Segment Start: LISTED ENTRIES

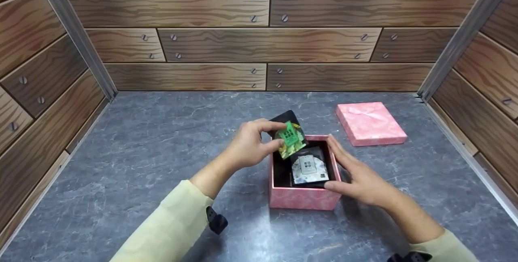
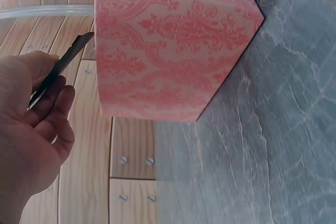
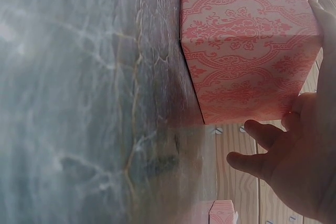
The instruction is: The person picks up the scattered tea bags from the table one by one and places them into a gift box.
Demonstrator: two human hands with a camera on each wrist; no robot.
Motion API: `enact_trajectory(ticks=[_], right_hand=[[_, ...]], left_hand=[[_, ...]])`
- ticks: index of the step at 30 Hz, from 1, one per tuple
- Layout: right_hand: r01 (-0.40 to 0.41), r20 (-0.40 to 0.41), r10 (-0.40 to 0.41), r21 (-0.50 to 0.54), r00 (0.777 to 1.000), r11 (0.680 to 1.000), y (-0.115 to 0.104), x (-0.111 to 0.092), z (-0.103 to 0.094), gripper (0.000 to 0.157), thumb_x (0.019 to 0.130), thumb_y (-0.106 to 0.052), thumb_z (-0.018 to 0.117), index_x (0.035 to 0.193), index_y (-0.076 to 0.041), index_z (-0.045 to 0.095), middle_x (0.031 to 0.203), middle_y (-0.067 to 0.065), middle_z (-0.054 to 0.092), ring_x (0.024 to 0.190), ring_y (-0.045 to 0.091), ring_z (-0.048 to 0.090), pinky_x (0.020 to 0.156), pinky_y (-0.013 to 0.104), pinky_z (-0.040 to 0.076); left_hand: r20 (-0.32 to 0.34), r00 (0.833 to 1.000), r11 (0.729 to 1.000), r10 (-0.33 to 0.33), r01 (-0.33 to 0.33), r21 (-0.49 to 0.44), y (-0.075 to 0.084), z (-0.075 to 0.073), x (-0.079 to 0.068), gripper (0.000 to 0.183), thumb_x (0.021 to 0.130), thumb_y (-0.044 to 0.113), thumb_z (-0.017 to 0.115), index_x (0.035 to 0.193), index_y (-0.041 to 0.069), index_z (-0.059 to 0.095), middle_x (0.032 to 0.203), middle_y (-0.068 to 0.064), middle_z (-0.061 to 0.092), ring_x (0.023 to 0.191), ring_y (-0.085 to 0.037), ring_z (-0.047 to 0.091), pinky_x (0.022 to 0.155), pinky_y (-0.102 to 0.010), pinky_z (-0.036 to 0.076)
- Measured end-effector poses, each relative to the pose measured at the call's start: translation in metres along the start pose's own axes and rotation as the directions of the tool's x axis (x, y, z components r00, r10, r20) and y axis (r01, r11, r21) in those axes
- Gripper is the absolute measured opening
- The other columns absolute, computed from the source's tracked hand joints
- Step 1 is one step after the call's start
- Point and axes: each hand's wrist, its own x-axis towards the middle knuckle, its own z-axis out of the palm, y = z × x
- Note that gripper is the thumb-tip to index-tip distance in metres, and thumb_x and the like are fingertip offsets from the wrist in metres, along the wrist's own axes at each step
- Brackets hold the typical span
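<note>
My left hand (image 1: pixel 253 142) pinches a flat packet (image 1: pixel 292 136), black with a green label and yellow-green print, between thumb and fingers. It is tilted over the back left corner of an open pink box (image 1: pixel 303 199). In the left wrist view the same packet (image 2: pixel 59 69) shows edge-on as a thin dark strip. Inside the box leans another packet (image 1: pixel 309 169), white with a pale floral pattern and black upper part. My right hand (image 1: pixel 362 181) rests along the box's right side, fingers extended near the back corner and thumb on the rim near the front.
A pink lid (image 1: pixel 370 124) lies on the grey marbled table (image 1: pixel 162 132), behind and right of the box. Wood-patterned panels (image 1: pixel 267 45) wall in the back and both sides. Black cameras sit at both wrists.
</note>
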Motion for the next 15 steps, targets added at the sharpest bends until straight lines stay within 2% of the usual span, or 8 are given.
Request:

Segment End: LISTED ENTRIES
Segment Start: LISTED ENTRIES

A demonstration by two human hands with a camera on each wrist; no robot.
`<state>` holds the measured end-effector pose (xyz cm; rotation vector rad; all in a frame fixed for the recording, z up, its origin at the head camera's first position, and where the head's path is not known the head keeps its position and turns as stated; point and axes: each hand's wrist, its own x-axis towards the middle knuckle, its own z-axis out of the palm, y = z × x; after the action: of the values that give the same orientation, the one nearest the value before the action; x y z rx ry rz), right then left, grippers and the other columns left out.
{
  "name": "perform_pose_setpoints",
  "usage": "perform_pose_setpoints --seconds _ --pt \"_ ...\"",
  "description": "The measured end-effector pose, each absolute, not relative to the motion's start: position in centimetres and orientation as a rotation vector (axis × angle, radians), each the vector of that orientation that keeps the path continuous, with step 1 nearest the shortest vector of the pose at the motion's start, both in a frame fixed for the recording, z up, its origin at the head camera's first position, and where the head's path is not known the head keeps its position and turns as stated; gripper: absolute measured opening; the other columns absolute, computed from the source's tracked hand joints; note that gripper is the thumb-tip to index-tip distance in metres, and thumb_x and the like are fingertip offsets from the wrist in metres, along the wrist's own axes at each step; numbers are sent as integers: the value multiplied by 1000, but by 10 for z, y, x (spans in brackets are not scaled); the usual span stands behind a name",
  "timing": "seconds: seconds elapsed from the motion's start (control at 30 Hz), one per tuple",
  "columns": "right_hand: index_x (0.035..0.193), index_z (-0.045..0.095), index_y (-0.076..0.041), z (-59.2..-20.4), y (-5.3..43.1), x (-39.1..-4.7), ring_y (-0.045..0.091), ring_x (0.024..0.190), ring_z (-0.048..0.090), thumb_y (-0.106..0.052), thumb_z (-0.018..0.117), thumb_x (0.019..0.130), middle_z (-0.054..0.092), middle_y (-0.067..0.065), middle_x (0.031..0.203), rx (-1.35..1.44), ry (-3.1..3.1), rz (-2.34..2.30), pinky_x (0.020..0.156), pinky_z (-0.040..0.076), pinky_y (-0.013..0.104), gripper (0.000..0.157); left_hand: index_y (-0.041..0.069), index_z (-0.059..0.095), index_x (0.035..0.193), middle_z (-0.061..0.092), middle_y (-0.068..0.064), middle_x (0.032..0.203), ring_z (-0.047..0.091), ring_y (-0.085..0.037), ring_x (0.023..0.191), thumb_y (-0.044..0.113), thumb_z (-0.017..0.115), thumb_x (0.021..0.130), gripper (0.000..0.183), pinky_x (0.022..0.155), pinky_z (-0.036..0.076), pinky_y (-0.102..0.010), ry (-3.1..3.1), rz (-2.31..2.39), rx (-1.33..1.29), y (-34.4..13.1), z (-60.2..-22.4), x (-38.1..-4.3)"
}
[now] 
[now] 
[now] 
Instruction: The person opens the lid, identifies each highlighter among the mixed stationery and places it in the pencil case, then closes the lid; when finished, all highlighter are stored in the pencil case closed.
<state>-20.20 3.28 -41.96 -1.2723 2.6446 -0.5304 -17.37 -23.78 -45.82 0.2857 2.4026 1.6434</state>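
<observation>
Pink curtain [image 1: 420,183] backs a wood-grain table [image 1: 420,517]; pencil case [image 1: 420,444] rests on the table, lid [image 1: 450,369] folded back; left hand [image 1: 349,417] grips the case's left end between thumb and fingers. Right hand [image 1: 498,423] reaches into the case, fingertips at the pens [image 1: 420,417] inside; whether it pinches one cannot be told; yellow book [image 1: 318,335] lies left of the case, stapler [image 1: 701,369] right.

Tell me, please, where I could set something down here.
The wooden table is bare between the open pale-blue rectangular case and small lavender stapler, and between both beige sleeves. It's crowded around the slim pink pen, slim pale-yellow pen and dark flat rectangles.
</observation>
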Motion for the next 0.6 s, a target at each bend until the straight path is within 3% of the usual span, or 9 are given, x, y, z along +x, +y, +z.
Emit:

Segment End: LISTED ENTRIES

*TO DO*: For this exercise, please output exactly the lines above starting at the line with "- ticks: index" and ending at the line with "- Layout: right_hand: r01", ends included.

*ANSWER TO THIS EXERCISE*:
- ticks: index of the step at 30 Hz, from 1, one per tuple
- Layout: right_hand: r01 (-0.40 to 0.41), r20 (-0.40 to 0.41), r10 (-0.40 to 0.41), r21 (-0.50 to 0.54), r00 (0.777 to 1.000), r11 (0.680 to 1.000), y (-0.115 to 0.104), x (-0.111 to 0.092), z (-0.103 to 0.094), gripper (0.000 to 0.157), thumb_x (0.019 to 0.130), thumb_y (-0.106 to 0.052), thumb_z (-0.018 to 0.117), index_x (0.035 to 0.193), index_y (-0.076 to 0.041), index_z (-0.045 to 0.095), middle_x (0.031 to 0.203), middle_y (-0.067 to 0.065), middle_z (-0.054 to 0.092), ring_x (0.024 to 0.190), ring_y (-0.045 to 0.091), ring_z (-0.048 to 0.090), pinky_x (0.020 to 0.156), pinky_y (-0.013 to 0.104), pinky_z (-0.040 to 0.076); left_hand: r20 (-0.32 to 0.34), r00 (0.833 to 1.000), r11 (0.729 to 1.000), r10 (-0.33 to 0.33), r01 (-0.33 to 0.33), r21 (-0.49 to 0.44), y (-0.075 to 0.084), z (-0.075 to 0.073), x (-0.079 to 0.068), gripper (0.000 to 0.183), thumb_x (0.021 to 0.130), thumb_y (-0.044 to 0.113), thumb_z (-0.017 to 0.115), index_x (0.035 to 0.193), index_y (-0.041 to 0.069), index_z (-0.059 to 0.095), middle_x (0.032 to 0.203), middle_y (-0.068 to 0.064), middle_z (-0.061 to 0.092), ring_x (0.023 to 0.191), ring_y (-0.085 to 0.037), ring_z (-0.047 to 0.091), pinky_x (0.022 to 0.155), pinky_y (-0.102 to 0.010), pinky_z (-0.036 to 0.076)

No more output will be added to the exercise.